Now that the summer movie blitz is winding down and the new release schedule more closely resembles a calendar of events at an insane asylum than a docket of fine film (if it ever did), it’s nice to dive deep into the local video library and rent something never seen before.
In “The Third Man,” released in 1949, Joseph Cotten stars as Holly Martins, an out-of-work American writer who has just arrived in post-World War II Vienna, Austria, to start a job set up by his friend, Harry Lime, played to perfection by Orson Welles. Martins arrives at Lime’s apartment and learns that his friend has just died mysteriously when a truck hit him while he was walking across the street. After Lime’s funeral, Martins gets picked up by a major in the British Army, who asks some tough questions about Lime. Turns out Lime was heavy into the raging black-market scene that was plaguing Vienna after the Allies divided it up into sections after the war, consequently
cutting off supply lines to the city.
Martins at first refuses to believe his best friend was breaking the law, instead investigating Lime’s death on his own after he learns that an unknown third man was present after the accident. Martins, who has no investigative experience, seeks this third man with the help of Lime’s distraught girlfriend, Anna (Alida Valli). As director Carol Reed slowly unfurls the mystery, Lime’s dealings become more and more questionable while the intentions of the various individuals he had contact with before his death become more suspect. The script, written by Graham Greene, the English author who wrote, among many books, “The Quiet American” and “The Power and the Glory,” moves the mystery along slowly, giving the audience pieces of the puzzle without making the solution obvious. And when the mystery of the third man is finally solved, the film changes gears and turns into a thriller, ending with a chase-sequence fraught with tension.

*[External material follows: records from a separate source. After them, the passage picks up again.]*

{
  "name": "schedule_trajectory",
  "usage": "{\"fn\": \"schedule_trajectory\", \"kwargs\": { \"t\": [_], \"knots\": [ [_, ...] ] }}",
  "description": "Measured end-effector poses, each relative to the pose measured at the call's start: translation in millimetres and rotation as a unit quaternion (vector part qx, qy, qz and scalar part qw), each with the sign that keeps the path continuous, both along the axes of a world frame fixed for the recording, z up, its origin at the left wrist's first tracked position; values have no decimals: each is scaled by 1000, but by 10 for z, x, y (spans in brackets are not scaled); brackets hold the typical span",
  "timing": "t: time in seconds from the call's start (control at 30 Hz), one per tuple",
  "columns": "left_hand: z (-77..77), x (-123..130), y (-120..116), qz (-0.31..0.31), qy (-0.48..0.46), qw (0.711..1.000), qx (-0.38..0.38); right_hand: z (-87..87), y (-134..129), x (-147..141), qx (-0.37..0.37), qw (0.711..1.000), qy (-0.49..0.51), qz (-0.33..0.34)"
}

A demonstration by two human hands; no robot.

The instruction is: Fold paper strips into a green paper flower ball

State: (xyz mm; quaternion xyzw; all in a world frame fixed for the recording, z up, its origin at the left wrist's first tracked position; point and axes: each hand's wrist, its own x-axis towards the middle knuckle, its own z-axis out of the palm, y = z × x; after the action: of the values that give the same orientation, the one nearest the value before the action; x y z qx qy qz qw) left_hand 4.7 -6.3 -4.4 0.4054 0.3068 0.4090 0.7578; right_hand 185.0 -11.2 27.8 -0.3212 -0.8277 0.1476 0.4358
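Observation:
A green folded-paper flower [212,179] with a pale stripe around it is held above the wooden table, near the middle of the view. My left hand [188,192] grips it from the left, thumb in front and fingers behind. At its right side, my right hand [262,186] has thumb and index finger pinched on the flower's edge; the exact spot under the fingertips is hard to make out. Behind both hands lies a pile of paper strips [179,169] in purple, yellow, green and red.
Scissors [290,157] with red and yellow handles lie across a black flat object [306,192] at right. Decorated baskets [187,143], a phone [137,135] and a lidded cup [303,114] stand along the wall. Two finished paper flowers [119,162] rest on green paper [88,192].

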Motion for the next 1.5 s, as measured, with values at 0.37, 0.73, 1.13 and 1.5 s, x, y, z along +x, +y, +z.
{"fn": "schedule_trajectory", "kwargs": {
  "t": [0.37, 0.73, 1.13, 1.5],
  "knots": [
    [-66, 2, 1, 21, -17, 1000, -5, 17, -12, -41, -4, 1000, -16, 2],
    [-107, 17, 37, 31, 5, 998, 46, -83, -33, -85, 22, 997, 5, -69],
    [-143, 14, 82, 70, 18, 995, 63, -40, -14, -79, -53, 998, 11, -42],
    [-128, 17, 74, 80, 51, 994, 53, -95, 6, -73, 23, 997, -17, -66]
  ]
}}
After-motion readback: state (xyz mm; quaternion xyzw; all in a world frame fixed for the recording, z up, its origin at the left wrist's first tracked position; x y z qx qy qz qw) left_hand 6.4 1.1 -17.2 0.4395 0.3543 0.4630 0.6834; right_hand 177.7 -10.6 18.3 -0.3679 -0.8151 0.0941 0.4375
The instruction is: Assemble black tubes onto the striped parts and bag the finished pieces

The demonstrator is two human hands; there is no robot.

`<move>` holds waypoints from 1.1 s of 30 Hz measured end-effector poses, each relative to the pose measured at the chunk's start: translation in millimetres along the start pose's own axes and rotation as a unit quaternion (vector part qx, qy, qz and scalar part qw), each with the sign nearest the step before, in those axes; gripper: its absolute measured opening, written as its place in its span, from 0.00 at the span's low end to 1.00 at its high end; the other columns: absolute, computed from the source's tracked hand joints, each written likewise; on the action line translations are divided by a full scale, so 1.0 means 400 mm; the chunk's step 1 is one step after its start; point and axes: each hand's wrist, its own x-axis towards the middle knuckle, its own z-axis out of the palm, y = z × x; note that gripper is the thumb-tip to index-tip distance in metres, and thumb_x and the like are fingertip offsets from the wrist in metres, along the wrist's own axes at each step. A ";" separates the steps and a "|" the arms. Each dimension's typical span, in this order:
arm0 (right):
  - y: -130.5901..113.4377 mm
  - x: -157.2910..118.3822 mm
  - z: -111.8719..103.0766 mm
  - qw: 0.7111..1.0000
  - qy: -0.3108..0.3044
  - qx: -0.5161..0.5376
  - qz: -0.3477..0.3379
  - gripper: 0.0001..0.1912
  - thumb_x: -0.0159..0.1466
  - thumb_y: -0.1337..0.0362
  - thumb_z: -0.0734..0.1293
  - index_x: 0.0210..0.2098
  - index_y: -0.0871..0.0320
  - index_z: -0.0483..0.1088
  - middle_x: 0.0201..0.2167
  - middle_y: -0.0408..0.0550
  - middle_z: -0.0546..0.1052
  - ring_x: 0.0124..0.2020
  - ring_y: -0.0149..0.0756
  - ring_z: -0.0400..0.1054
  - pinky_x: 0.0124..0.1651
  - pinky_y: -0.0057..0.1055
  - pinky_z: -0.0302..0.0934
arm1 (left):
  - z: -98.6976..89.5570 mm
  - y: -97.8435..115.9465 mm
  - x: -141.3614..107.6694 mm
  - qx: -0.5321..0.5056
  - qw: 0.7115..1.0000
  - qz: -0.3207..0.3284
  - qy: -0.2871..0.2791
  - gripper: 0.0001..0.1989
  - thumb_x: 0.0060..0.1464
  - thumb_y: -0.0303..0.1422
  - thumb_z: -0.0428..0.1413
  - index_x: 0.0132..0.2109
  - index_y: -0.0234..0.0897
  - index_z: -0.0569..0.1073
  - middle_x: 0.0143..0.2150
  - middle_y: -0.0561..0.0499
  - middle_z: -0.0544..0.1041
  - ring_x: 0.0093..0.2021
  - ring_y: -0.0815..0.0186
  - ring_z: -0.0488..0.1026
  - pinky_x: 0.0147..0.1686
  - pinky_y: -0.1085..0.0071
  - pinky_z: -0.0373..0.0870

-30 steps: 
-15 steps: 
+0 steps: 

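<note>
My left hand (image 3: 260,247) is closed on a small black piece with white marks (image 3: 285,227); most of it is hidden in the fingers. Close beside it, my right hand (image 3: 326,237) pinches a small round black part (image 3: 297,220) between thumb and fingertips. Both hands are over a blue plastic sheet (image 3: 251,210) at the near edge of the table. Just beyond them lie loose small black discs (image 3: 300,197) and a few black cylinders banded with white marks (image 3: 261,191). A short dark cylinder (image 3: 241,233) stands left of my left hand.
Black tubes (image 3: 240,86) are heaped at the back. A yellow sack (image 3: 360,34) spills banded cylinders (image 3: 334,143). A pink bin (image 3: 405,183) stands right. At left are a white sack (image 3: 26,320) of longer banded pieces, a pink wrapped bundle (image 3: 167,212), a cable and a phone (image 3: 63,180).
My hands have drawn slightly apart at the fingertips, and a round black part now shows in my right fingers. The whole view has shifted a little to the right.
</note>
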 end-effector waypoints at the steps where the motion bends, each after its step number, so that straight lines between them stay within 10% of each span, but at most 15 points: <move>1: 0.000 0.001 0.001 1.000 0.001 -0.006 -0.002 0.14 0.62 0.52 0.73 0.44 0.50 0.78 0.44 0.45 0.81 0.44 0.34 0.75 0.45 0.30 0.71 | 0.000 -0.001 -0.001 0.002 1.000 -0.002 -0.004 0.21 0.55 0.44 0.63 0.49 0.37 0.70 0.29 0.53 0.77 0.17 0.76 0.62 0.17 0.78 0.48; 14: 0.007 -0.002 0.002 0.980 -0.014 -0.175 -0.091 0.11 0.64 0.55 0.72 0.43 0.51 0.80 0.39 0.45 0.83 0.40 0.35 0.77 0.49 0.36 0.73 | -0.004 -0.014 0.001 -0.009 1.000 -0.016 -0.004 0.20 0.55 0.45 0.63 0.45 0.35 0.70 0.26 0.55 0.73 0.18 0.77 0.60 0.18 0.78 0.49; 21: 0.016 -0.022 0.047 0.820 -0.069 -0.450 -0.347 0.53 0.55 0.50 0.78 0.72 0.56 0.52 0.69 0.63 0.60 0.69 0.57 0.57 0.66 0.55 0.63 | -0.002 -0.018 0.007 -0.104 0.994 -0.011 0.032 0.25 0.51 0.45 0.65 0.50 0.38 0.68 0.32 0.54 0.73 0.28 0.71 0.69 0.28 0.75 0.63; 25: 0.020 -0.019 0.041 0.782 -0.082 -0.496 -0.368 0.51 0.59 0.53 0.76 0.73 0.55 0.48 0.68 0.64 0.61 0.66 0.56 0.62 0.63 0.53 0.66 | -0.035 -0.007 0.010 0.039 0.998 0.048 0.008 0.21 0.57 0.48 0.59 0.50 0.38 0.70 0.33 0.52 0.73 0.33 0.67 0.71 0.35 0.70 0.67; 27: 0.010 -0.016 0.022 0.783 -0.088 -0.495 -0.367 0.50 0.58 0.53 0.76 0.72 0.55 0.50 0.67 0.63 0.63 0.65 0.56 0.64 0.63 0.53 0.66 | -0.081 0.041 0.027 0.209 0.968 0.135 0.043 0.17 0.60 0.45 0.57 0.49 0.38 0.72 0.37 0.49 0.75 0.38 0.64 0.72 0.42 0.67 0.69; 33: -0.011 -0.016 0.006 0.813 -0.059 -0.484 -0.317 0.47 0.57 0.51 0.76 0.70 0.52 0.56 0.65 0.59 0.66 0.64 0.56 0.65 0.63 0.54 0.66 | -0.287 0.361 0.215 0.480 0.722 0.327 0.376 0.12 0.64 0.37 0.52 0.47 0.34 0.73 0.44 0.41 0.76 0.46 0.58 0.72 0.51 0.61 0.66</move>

It’s no wonder the film topped the list of the British Film Institute’s 100 best films of all-time – the acting, direction and script are all superb. The American Film Institute’s No. 1 film, incidentally, is “Citizen Kane.” Both star Welles and Cotten.
While Welles’ role in “The Third Man” is relatively short on screen time, he steals the scenes he’s in. Known primarily for writing and directing, Welles was one of America’s finest actors for more than 40 years, and he shows it in this film. But he made his contribution as a writer, too. The DVD features a letter Greene wrote about the development of the movie in which he mentions that Welles’ famous quote from the film – “In Italy, for thirty years under the Borgias, they had warfare, terror, murder, bloodshed – they produced Michelangelo, Leonardo da Vinci and the Renaissance. In Switzerland, they had brotherly love, five hundred years of democracy and peace, and what did that produce? The cuckoo clock.” – was actually Welles’ input to the script.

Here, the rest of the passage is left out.